In remarks before the vote, Reid decried the influence of corporate lobbyists - many of them located in downtown Washington - in promoting the bill.

"I could say this without any question: The downtown beat us. No question on that," he said.

According to financial disclosure documents compiled by Public Citizen, the consumer watchdog group founded by Ralph Nader, the U.S. Chamber of Commerce spent more than $100 million from 2000 to 2003 to fund its Institute for Legal Reform, which promotes changes in the legal system.
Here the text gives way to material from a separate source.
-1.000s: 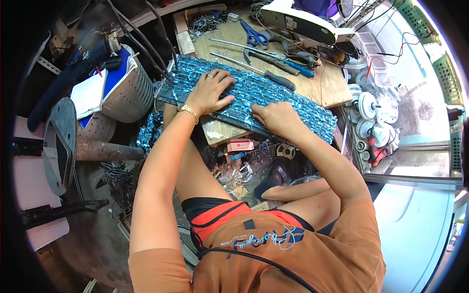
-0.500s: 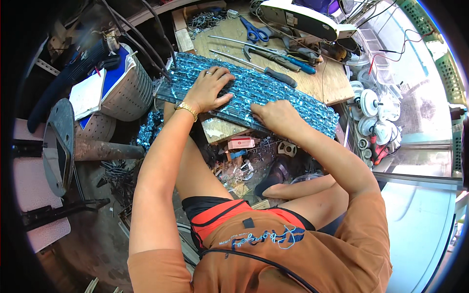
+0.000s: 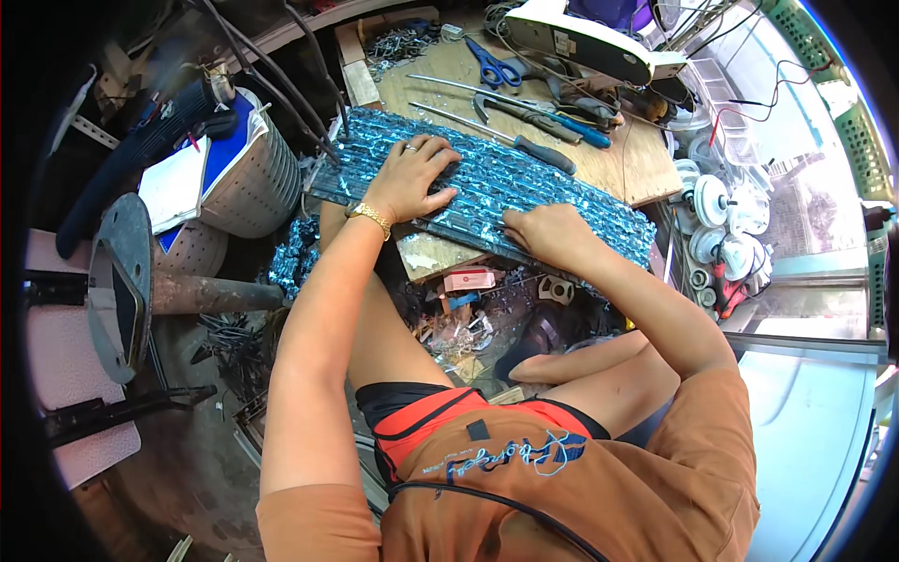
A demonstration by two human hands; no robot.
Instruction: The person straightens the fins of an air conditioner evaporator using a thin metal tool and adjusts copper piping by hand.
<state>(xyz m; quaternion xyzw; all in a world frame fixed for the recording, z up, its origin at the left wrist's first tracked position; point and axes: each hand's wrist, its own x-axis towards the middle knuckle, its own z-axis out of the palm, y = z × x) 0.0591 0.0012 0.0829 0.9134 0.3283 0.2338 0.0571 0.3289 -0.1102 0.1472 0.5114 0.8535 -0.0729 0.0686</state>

Spending information for 2004 is not yet available.

"They've got hundreds of lobbyists working this legislation. The consumer side has maybe 15," said Frank Clemente, director of Public Citizen's Congress Watch. "Our side was outnumbered 20 to one, just on the numbers of lobbyists."

Anderson, who oversees the Chamber's legal programs, described the Public Citizen numbers as wildly inflated. He declined to provide specifics, but said only one-third of the institute's budget is spent on Washington lobbying, and only one-third of that was aimed at the class-action bill.

The Los Angeles Times is a Tribune Publishing newspaper.

About the bill

What it will do: Limit many class-action suits to federal courts, which have been much less sympathetic to such claims than state courts.

Supporters say: The bill is needed because greedy lawyers have taken advantage of the state system by filing frivolous lawsuits in courts where they know they can get big verdicts.

Opponents say: The bill will help businesses escape proper judgments for their wrongdoing and limit remedies for consumers.